» PROBLEM DETAILS
In the records below, find the line containing "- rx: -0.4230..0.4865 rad" and the line containing "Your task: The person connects". Give again exactly those lines and every line between them, omitting the pictures.

[Stored items]
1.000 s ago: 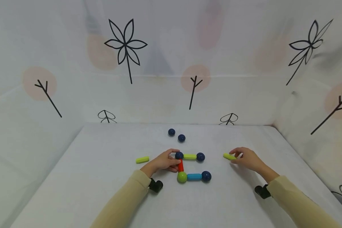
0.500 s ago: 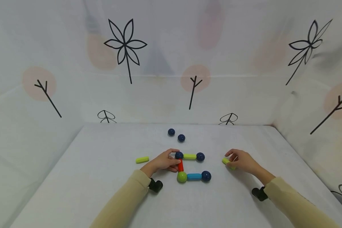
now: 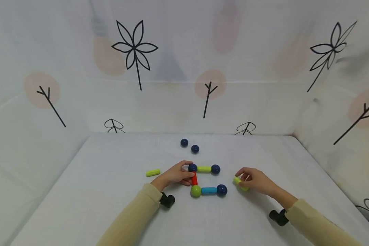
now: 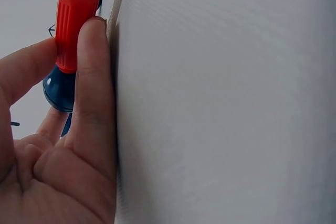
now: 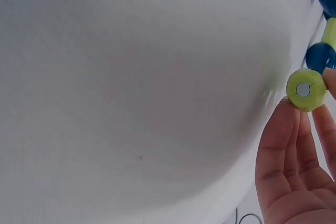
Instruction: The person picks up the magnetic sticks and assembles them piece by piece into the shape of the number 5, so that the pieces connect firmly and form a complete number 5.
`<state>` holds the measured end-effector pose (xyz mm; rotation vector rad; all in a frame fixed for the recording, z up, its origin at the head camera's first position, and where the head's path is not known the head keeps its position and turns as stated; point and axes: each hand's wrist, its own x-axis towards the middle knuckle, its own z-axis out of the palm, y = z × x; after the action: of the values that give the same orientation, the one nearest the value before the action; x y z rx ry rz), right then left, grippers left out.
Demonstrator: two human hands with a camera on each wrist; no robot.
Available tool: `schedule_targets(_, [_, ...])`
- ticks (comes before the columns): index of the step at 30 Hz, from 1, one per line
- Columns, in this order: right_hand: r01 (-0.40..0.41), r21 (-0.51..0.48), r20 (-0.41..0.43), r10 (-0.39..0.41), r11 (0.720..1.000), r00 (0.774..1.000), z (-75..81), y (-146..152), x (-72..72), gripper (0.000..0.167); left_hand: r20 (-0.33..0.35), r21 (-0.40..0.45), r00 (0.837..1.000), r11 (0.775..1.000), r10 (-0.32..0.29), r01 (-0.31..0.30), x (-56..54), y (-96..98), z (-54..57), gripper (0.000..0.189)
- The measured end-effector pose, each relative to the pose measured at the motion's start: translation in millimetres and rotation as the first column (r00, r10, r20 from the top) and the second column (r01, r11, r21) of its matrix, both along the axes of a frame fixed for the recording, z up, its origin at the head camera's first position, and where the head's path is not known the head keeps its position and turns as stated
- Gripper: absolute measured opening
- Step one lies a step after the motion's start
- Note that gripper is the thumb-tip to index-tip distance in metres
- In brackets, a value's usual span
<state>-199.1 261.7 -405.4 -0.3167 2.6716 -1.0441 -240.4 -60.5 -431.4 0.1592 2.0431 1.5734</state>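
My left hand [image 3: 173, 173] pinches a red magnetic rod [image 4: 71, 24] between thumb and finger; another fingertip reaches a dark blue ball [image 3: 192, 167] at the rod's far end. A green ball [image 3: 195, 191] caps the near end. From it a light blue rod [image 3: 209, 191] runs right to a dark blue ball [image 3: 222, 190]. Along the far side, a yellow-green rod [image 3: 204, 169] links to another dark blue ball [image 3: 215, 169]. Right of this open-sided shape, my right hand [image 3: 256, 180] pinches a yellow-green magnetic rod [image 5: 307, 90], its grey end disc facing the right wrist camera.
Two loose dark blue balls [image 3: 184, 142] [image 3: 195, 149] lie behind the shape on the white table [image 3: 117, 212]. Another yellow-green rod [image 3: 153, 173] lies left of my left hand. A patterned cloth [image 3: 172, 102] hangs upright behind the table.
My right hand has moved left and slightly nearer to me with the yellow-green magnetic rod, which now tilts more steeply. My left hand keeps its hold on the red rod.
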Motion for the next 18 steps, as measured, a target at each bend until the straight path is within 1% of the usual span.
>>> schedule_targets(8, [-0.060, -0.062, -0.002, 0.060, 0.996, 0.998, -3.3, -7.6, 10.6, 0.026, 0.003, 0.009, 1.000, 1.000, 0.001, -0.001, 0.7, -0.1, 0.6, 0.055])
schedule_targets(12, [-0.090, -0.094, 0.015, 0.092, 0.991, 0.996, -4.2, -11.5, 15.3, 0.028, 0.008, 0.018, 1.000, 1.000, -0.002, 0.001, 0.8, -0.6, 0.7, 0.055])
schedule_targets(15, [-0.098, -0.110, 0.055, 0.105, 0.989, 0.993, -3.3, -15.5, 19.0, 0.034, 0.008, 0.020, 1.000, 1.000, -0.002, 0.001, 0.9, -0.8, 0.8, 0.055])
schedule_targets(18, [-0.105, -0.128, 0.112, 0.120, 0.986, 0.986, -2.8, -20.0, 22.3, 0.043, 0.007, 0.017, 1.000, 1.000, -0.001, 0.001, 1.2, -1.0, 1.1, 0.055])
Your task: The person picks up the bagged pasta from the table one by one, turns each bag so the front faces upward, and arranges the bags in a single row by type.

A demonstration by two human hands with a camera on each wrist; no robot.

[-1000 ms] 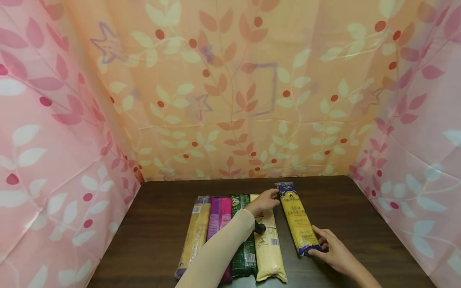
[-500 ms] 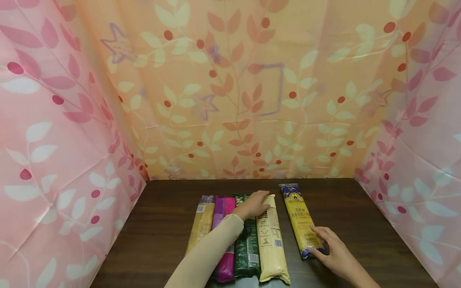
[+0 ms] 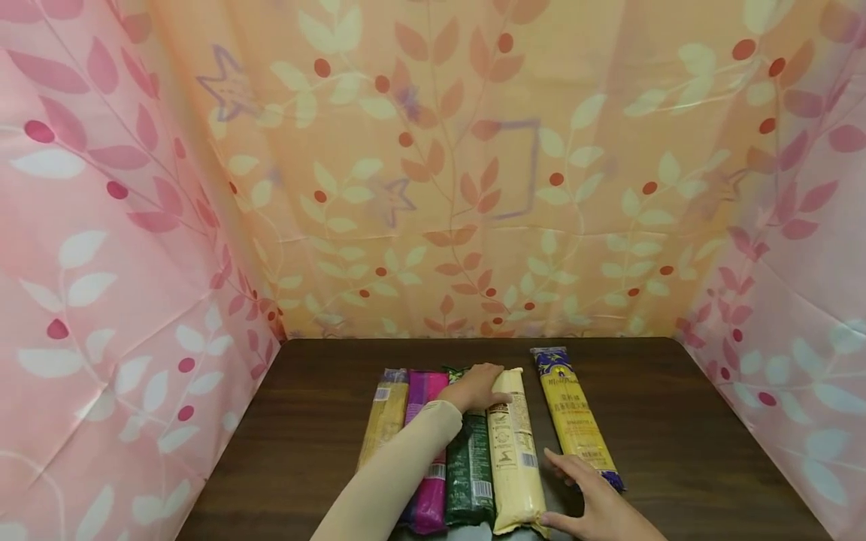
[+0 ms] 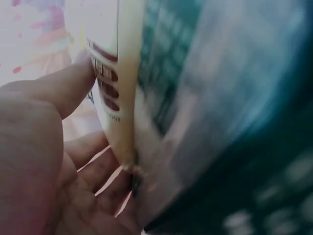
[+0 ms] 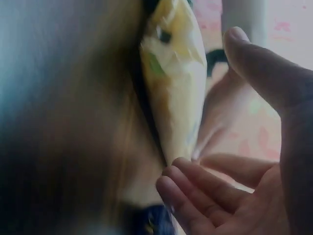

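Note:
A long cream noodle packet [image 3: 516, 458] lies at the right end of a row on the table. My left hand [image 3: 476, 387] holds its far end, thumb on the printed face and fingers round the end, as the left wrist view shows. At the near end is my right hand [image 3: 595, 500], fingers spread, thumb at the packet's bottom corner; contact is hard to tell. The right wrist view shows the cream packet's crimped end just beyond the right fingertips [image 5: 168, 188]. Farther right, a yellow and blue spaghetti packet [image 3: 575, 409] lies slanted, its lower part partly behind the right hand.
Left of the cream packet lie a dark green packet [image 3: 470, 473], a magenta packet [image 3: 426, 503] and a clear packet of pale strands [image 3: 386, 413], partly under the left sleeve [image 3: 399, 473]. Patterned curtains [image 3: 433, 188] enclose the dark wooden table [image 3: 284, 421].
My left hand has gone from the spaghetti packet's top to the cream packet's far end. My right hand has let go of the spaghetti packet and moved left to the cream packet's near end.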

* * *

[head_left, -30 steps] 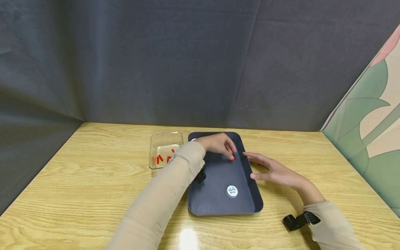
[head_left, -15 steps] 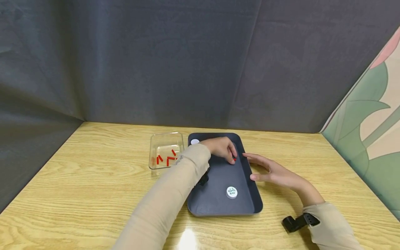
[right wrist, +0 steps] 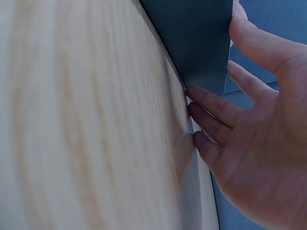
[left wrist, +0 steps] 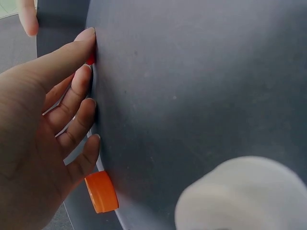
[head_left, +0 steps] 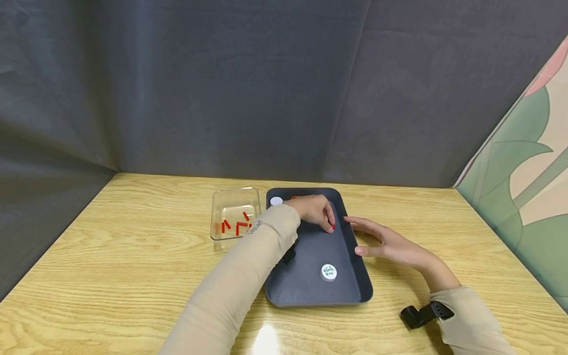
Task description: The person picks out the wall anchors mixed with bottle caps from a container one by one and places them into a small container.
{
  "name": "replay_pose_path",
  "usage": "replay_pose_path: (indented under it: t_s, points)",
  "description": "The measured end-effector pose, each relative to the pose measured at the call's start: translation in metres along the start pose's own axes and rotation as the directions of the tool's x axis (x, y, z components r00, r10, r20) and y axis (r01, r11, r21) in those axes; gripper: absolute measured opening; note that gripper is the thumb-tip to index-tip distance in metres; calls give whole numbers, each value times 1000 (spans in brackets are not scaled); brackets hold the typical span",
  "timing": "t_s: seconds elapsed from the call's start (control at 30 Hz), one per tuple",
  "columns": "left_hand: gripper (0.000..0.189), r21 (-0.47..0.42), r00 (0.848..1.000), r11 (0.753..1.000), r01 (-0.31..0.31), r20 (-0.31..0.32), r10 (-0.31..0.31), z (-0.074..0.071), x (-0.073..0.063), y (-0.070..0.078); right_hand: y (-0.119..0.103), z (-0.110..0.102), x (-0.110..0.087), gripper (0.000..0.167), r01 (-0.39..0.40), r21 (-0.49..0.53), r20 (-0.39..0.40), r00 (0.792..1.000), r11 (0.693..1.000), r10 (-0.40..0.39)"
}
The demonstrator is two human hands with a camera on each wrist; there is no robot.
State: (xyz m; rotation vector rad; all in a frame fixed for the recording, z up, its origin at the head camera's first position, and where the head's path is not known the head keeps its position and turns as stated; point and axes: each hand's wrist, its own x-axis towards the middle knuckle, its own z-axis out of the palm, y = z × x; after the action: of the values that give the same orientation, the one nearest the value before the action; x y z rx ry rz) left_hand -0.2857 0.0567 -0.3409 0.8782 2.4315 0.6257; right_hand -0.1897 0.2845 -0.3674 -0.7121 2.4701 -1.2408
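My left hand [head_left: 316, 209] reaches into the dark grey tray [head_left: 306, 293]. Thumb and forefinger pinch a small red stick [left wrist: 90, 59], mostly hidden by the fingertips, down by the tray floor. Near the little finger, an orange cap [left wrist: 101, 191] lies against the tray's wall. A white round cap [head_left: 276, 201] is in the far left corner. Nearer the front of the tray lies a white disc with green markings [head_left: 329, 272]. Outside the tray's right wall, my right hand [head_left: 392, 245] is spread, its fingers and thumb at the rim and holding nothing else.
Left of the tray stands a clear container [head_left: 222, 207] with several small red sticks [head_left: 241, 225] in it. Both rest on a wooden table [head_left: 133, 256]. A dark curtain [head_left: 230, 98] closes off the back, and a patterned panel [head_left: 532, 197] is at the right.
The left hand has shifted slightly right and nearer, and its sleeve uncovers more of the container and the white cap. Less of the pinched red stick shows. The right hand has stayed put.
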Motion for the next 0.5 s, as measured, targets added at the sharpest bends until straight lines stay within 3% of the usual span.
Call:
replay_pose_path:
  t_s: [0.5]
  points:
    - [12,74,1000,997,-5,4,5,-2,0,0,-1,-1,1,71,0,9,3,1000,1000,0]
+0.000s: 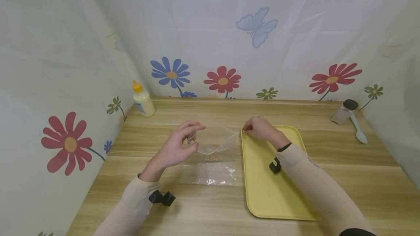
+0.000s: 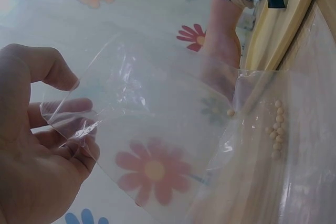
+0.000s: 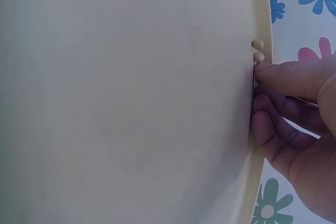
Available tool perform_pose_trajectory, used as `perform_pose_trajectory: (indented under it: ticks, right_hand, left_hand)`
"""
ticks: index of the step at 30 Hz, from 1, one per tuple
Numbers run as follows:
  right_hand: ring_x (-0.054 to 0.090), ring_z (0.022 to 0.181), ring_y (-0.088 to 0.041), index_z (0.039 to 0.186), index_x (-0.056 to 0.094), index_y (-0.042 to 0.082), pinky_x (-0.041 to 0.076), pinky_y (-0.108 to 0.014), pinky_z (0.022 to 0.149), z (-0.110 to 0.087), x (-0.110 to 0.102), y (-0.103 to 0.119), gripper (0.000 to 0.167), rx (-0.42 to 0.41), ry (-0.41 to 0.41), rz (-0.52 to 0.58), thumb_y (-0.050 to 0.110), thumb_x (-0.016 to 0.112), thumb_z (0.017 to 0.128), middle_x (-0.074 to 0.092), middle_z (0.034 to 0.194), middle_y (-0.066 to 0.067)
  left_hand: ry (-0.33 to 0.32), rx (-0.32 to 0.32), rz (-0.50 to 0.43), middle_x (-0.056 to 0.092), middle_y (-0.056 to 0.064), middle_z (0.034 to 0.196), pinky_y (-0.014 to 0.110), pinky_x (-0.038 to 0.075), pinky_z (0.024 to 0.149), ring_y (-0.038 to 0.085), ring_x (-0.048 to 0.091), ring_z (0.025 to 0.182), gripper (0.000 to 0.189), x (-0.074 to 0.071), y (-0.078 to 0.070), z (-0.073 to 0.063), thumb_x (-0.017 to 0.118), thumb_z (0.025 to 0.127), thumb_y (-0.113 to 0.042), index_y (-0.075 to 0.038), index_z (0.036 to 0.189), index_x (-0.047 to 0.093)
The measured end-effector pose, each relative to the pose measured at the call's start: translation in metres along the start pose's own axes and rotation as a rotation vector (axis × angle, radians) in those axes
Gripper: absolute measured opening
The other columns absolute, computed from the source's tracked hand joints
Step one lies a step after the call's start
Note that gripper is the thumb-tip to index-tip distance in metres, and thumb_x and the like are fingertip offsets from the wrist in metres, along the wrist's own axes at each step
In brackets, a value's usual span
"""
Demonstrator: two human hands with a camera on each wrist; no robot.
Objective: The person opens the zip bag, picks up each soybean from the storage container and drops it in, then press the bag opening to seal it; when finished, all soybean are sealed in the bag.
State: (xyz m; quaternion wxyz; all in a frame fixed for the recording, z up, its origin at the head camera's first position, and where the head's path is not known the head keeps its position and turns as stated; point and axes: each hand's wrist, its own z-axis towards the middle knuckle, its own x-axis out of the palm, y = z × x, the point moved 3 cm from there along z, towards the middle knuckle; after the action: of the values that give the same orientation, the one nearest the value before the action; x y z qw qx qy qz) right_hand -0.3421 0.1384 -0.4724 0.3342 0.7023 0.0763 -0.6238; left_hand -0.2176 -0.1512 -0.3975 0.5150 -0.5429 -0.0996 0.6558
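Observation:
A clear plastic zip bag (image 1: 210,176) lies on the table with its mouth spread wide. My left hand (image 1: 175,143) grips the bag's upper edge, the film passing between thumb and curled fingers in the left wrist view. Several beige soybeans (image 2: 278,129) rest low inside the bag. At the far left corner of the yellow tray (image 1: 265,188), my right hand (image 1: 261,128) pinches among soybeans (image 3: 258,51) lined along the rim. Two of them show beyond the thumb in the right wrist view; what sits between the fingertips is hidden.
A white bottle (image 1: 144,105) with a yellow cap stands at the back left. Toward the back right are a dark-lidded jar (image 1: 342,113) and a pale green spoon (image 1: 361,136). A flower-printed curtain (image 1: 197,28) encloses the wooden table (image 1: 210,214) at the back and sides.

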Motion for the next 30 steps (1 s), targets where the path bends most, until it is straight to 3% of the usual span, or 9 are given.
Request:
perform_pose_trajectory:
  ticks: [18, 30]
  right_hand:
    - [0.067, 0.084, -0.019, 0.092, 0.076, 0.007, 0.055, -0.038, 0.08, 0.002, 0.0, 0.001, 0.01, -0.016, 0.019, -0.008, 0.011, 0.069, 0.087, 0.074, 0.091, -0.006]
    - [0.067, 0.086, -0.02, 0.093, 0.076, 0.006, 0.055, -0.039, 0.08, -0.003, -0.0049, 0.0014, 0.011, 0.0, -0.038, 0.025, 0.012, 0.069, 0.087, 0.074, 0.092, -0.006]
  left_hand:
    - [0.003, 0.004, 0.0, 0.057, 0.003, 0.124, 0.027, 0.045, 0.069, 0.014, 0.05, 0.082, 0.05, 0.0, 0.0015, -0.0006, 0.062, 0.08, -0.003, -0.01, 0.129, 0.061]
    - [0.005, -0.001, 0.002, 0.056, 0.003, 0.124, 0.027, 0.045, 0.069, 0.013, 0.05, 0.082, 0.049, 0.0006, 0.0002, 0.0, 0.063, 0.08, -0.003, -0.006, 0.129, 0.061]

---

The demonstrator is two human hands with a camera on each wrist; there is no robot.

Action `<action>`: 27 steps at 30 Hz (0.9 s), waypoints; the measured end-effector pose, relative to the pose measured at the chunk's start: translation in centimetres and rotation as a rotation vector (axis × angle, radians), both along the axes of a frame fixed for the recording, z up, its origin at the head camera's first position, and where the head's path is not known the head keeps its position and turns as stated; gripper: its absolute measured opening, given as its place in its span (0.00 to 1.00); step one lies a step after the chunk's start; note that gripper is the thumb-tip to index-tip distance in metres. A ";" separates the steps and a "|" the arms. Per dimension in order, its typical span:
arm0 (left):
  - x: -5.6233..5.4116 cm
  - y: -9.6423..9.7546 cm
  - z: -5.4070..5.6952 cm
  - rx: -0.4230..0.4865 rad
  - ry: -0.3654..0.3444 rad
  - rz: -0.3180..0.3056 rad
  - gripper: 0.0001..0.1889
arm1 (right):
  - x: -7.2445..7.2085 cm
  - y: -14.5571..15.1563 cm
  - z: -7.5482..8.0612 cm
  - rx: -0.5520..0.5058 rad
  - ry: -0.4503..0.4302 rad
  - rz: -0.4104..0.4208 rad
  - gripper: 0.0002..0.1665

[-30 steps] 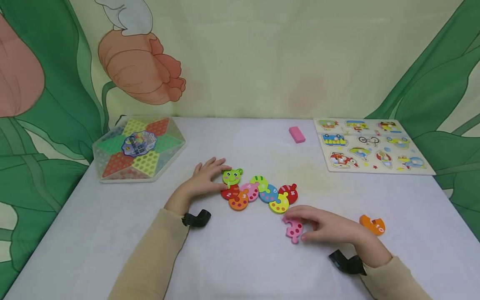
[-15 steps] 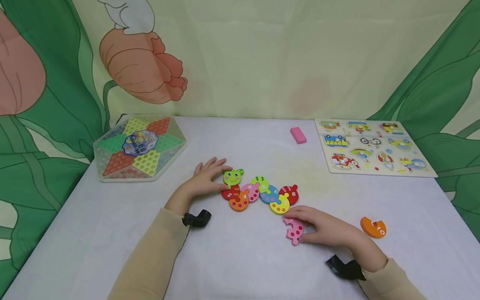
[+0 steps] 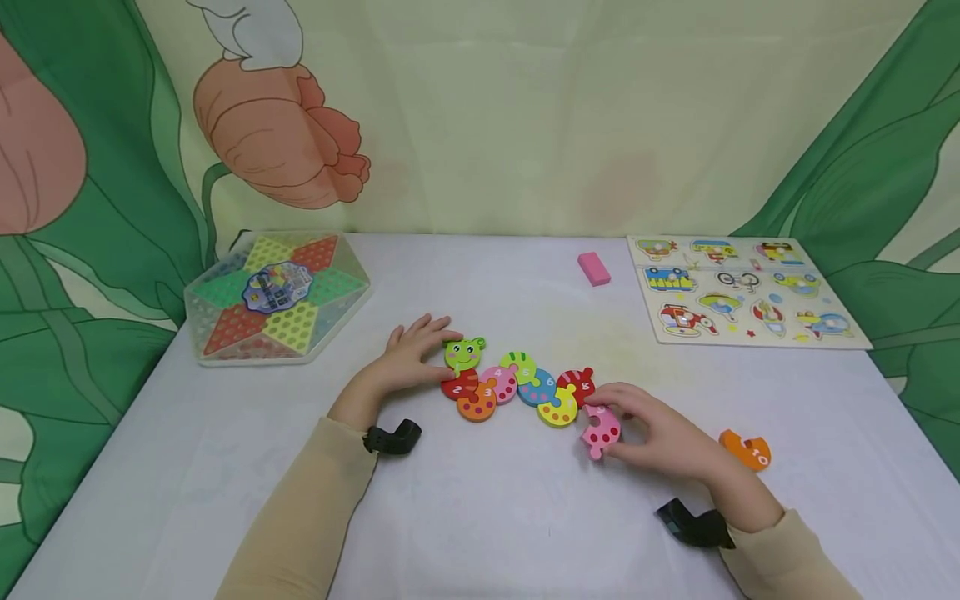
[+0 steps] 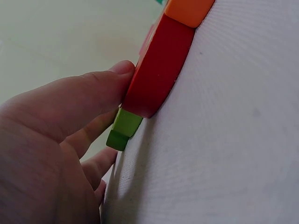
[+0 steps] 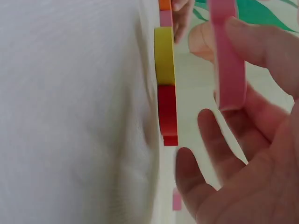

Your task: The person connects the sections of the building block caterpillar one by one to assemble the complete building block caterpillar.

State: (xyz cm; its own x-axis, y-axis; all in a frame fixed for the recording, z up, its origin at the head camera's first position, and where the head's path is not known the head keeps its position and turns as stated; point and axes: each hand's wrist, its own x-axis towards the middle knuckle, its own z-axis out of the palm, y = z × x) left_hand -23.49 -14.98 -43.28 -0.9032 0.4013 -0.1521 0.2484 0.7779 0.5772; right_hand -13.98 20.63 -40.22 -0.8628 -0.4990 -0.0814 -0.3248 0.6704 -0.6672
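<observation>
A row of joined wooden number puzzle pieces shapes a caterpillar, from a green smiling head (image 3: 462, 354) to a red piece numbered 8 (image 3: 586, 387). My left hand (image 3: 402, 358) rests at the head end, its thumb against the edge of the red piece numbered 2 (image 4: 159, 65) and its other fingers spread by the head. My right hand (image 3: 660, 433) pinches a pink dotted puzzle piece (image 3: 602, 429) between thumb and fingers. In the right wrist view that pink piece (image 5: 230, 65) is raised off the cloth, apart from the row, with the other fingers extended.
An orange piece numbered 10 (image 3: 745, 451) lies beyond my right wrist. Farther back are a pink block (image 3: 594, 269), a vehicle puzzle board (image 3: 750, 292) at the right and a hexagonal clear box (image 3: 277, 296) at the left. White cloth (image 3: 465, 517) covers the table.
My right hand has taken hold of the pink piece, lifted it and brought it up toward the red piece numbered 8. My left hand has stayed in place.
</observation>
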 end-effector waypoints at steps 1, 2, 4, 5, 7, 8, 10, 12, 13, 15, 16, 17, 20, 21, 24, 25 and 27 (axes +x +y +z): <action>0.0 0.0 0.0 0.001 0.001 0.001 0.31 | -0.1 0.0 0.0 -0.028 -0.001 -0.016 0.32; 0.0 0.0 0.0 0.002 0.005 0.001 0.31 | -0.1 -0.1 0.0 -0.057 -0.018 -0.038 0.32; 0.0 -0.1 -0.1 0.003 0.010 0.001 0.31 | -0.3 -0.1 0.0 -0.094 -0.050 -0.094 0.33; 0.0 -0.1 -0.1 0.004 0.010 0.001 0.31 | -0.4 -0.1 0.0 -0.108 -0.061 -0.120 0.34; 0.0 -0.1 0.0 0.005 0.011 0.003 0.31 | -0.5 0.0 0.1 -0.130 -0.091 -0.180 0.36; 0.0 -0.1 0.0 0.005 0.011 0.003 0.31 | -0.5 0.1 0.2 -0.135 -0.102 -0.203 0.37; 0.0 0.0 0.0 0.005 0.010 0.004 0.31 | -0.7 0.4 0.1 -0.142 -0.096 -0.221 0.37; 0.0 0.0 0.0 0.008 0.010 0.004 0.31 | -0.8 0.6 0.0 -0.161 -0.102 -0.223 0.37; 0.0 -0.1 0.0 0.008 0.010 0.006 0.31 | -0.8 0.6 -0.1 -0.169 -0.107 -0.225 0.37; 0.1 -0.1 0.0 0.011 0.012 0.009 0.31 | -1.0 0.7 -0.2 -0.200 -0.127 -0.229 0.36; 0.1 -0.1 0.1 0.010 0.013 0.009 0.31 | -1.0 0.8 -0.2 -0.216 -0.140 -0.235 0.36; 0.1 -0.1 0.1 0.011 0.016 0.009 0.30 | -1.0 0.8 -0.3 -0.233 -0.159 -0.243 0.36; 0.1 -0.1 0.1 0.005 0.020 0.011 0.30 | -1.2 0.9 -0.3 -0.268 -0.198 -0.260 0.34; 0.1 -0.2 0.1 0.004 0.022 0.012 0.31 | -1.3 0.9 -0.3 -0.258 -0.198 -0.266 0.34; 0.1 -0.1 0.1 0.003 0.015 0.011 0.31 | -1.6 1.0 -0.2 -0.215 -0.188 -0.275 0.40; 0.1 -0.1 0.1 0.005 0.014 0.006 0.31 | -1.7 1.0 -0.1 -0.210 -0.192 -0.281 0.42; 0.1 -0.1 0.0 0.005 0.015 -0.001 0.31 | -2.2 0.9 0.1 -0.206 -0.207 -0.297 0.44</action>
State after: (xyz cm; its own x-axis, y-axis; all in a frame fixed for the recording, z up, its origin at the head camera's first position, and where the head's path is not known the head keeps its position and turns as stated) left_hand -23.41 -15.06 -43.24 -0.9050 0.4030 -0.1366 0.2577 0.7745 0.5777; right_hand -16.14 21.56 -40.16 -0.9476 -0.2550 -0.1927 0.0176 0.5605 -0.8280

» ANSWER TO THIS PROBLEM
  - rx: -0.4230..0.4865 rad
  - ry: -0.3654..0.3444 rad
  - rz: -0.3180..0.3056 rad
  - gripper: 0.0001..0.1889
arm1 (right):
  - x: -7.2445..7.2085 cm
  - y: -14.5571..15.1563 cm
  - z: -7.5482..8.0612 cm
  - rx: -0.5520..0.5058 rad
  - ry: -0.4503..0.4302 rad
  - rz: -0.4104..0.4208 rad
  - gripper: 0.0002..0.1665

[-30 steps] 
[-15 steps] 
[+0 steps] 
[+0 steps] 
[+0 steps] 

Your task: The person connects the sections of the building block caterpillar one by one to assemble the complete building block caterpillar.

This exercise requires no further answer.